All recurrent neural networks are in the form of a chain of repeating modules of a neural network. In a standard recurrent neural networks, these repeating modules will have a very simple structure, for example, only one layer of hyperbolic tangent (tanh).

LSTM also have such a chain structure, but the repeating module has a different structure. Instead of one neural layer there are four of them, and they interact in a special way.

In the diagram above, each line transmits a whole vector from the output of one node to the inputs of the others. Pink circles represent pointwise operators, such as vector addition, while yellow rectangles are trained layers of the neural network. Merging lines indicate concatenation, while branching lines indicate that their contents are copied, and copies are sent to different places.

The main idea of LSTM

The key to LSTM is the cell state — the horizontal line through the top of the diagram. Cellular state is something like a conveyor belt. It moves straight along the whole chain with only small linear interactions. Information can simply flow through it unchanged.

LSTM has the ability to remove or add information to a cellular state, but this ability is carefully regulated by structures called gates. Gates are a way to selectively skip information. They are composed of a sigmoid layer of the NA and pointwise multiplication operations.

The sigmoid layer outputs numbers between zero and one, thus describing how much each component should be passed through the valve. Zero – “do not miss anything”, one – “skip all”. LSTM has three such valves to protect and control the cellular state.

The first step in our LSTM is to decide what information we are going to throw out from the cellular state. This decision is made by a sigmoid layer called the “forget gate layer”. It receives the input values ​and outputs a number between 0 and 1. The unit means “save it completely”, while zero means “get rid of it completely”.

Let’s go back to our example of a language model trying to predict the next word based on all the previous ones. In such a problem, the cellular state may include the gender of the subject, which will allow the use of regular pronouns. When we see a new subject, we forget the genus of the previous subject.

The next step is to decide what new information we are going to keep in the cellular state. This step consists of two parts. First, the sigmoid layer, called the “input gate layer”, decides which values ​​we update. Further, the layer of the gyperabolic tangent creates a vector of candidates for new values ​​of σt, which can be added to the state. In the next step, we will connect these two parts to create an update for the state.

In the example of our language model, we would like to add the genus of the new subject to the cellular state in order to replace the genus of the old, which we must forget.

Now it’s time to update the old cellular state with the new cellular state. All decisions have already been made in the previous steps, it remains only to do it. We multiply the old state by ft, forgetting everything that we previously decided to forget. In the case of the language model, this is exactly the place where we lose information about the gender of the old subject and add new information, as we decided in the previous steps.

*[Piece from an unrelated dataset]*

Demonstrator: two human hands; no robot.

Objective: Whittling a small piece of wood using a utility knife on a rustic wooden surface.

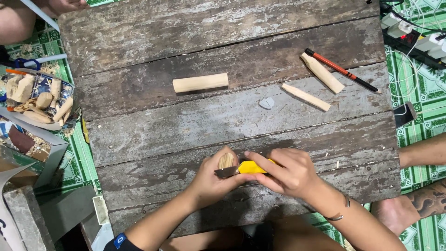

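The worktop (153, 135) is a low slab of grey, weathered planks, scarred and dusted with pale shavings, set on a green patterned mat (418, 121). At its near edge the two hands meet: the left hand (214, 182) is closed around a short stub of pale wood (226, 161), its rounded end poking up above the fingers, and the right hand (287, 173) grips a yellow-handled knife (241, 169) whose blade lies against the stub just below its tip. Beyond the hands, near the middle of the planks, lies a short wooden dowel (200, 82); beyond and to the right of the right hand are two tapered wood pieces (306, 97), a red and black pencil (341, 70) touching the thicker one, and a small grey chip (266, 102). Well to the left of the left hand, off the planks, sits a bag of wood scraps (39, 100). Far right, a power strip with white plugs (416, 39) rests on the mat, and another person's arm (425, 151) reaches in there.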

Finally, we need to decide what result we are going to apply for the exit. This result will be based on our cellular state, but will be its filtered version. First we launch the sigmoid layer, which decides which parts of the cellular state we are going to send out. Then we pass the cellular state through the hyperbolic tangent (tanh) (to fit the values ​​in the interval from −1 to 1) and multiply it by the output of the sigmoid valve, so we send only the parts we want to exit.

In the example with the language model, if she had just seen the subject, she could submit information relating to the verb to the output (in case the next word is a verb). For example, she may submit the number of the subject (singular or plural). Thus, we will know which form of the verb should be substituted (unless of course the verb goes on).